In some ways, we’ve arbitrarily elevated the positions of politicians—such as our playboy Mayor Antonio Villaraigosa or any of our county supervisors—based on almost whimsical understandings of how our community should be organized. Facing a gigantic budgetary shortfall and problems with the misalignment of city department to city services, it would be helpful (I think) to stop for a moment and question the fundamental organization of Los Angeles, it’s villages, boroughs, city and county. Certain economic models may be better fit for a smaller or larger organization based on their needs and roles of the communities inside whatever we call “L.A.” For example, the Los Angeles Unified School District may not need to be its current size in order to run effectively. This may mean that a series of smaller organizations may be better suited to represent (and allocate of funding for) our schools, or it may mean that a much larger and more broadly organized system will be required. Los Angeles Public Works may—as an organization—be better suited to increase its influence and structure throughout the county, similarly to how the Los Angeles County Fire Department did. The Los Angeles Mayor’s office, on the other hand, may be better suited to a smaller domain to limit the expansive scope of the office’s influence.
Dense urban areas, in general, have a lot of good stuff going for them in comparison to smaller, less populated regions. Wages are 30% higher in cities of 1.5 million people or larger, and there is significantly less greenhouse gas emitted per person in urban areas than rural ones. But if we cut to the meat of this argument, cities per se are utterly arbitrary distinctions for urban space. Zipf’s Law in terms of urban planning, discussed recently in the NY Times Economix blog, argues (simply) that the larger a city’s population, the lower the rank will be among all cities. In order words, the largest city in America will twice as many people as the second largest city, and four times as many at the fourth largest city. Although this doesn’t hold entirely true all the time, it’s pretty close if you ever get a chance to see a distribution for populations in similar areas. The city of Los Angeles, with its 4 million residents, is more than twice the size of the second largest city in California, San Diego (which has 1.4 million residents), more than three times bigger than San Jose (which has 1.02 million residents) and more than four times the size of San Francisco (which has roughly 856,000 residents).

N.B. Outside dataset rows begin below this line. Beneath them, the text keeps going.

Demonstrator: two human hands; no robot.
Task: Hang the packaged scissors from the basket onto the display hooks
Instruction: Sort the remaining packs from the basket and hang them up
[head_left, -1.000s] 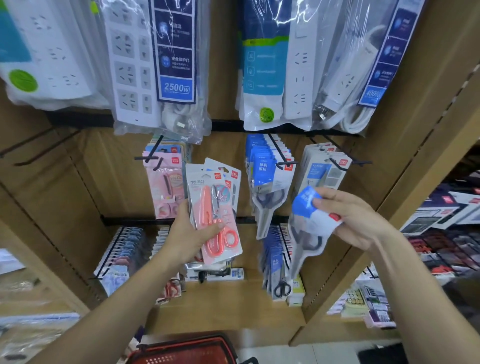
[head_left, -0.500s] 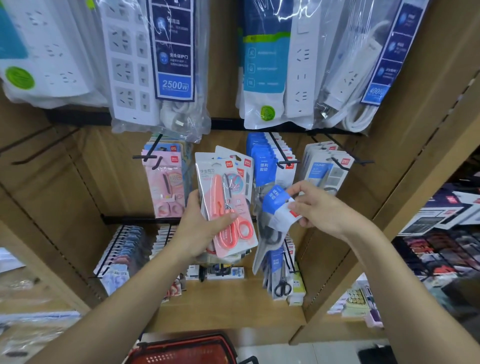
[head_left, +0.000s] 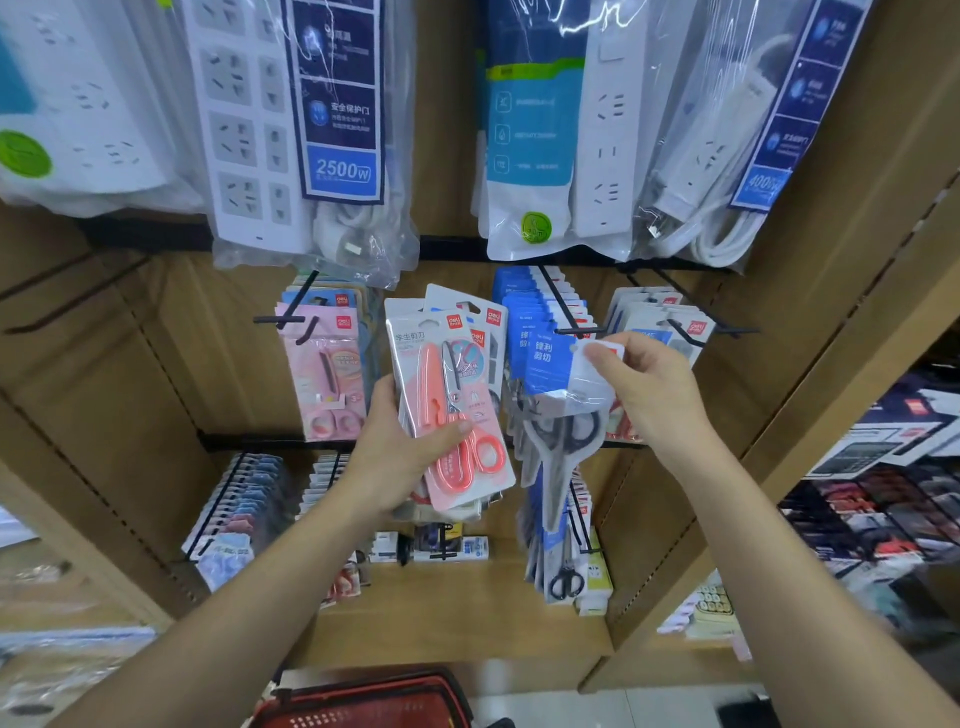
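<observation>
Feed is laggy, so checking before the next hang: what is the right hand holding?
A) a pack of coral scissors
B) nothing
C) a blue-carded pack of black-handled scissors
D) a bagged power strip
C: the right hand pinches the top of the blue-carded pack, black handles showing below; the coral scissors packs are in the left hand.

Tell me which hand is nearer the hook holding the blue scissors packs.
Right. The right hand pinches a blue scissors pack just below and right of the hook; the left hand is farther off to the lower left, gripping pink scissors packs.
</observation>
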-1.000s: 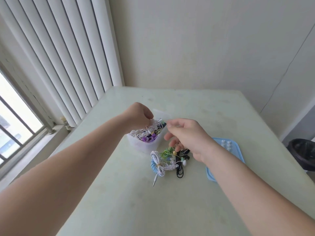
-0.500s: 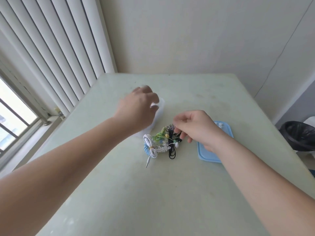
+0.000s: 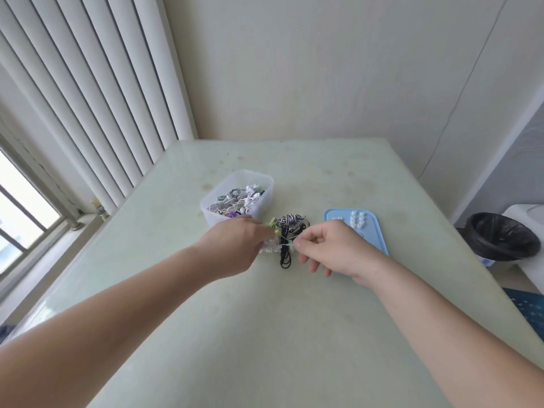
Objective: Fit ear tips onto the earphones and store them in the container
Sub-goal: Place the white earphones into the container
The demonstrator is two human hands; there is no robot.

But Zipf’s Law is totally contingent on the arbitrary edges of each of these cities. If Los Angeles were physically and municipally cut in half, Zipf’s Law would simply be wrong. And yet, our collective minds have been tricked into thinking that the current dense urban population and municipal organization we deal with every day somehow dictates the limits of our counties, cities, towns, villages or hamlets.
How drastically would things change if we partitioned Los Angeles into halves? Fourths? Twelfths? Or more interestingly, eliminated the city level of government altogether and submitted to a higher, county or regionally-led board of supervisors under the assumption that we’re living in a megacity? I guess that would all depend on which size and scope you would consider the paradigm.